- [Instructions for the task]: Identify all lines in the data containing the string "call". Copy them out.

- [Supplied information]:
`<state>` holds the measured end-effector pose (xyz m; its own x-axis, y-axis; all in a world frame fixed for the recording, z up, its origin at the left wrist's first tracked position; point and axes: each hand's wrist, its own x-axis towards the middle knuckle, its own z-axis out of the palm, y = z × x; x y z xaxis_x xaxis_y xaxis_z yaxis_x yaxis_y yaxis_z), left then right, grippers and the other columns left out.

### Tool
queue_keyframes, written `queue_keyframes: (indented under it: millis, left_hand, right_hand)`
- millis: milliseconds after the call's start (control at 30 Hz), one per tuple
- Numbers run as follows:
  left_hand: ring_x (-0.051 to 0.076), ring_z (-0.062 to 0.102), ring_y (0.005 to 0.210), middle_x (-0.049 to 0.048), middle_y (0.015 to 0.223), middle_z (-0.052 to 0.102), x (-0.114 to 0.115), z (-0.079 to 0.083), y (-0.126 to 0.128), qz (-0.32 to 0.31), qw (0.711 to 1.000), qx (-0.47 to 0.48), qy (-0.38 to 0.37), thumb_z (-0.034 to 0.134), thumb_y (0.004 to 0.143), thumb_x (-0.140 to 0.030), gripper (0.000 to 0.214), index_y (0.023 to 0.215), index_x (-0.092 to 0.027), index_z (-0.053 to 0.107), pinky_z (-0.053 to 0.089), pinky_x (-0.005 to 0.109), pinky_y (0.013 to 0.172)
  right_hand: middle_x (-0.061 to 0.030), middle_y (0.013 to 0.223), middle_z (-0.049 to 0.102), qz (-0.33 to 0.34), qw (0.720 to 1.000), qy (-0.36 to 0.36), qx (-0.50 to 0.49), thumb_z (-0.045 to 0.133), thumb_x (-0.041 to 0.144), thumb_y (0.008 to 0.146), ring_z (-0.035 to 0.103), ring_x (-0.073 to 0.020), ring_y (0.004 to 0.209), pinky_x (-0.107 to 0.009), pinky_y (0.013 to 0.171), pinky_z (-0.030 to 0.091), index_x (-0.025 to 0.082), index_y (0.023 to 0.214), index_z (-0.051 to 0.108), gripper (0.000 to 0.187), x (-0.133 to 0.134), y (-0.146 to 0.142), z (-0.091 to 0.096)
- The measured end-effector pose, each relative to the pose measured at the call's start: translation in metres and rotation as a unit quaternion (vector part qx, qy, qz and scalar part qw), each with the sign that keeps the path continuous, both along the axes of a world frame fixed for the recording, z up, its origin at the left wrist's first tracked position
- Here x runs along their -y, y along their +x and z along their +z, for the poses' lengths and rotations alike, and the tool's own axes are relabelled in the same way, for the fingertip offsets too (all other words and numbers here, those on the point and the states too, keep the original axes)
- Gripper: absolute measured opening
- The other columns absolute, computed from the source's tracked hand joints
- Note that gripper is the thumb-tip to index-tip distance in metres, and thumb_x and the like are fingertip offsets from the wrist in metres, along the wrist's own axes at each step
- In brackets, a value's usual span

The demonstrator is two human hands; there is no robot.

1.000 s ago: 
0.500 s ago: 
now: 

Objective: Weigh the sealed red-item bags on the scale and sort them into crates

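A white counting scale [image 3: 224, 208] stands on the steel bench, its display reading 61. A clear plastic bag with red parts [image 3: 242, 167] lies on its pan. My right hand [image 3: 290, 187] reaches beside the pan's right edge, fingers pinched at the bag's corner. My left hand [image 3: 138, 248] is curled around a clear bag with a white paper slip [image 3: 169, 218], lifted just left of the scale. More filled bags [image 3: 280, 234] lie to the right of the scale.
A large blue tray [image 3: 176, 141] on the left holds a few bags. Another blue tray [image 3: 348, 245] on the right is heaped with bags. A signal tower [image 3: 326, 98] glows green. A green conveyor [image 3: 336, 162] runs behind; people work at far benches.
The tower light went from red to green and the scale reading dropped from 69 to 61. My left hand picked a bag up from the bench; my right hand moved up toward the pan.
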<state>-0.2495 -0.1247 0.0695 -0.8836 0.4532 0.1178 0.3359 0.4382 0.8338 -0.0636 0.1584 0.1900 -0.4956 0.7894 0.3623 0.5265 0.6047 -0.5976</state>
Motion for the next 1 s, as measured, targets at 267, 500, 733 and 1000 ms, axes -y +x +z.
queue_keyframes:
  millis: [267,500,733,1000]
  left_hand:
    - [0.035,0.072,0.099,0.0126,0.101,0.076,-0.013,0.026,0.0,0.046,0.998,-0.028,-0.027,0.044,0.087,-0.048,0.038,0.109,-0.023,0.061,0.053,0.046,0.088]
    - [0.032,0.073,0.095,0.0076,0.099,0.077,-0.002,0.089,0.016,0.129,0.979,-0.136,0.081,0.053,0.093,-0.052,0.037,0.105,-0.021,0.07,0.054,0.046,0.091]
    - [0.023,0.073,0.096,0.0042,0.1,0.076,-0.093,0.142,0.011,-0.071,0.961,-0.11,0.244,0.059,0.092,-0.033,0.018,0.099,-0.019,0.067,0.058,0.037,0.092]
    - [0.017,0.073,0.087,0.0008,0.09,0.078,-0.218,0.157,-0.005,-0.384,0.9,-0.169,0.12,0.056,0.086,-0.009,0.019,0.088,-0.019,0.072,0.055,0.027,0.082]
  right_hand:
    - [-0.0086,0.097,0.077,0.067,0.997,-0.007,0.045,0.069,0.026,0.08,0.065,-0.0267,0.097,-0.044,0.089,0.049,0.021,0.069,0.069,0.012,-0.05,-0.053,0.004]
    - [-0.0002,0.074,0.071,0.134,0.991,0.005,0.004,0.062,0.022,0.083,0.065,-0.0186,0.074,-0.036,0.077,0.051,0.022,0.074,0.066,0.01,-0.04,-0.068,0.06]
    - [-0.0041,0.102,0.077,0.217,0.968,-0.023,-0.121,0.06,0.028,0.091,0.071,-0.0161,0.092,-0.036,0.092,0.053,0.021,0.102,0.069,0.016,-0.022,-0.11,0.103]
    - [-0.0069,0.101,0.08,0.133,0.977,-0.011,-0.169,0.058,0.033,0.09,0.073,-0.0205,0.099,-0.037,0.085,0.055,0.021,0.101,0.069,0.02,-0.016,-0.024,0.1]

- [Response to the task]:
- millis: milliseconds after the call's start (control at 30 Hz), one per tuple
- The measured end-effector pose, each relative to the pose measured at the call's start: translation in metres and rotation as a unit quaternion (vector part qx, qy, qz and scalar part qw), each with the sign that keeps the path continuous, both along the axes of a world frame fixed for the recording, z up, its origin at the left wrist's first tracked position

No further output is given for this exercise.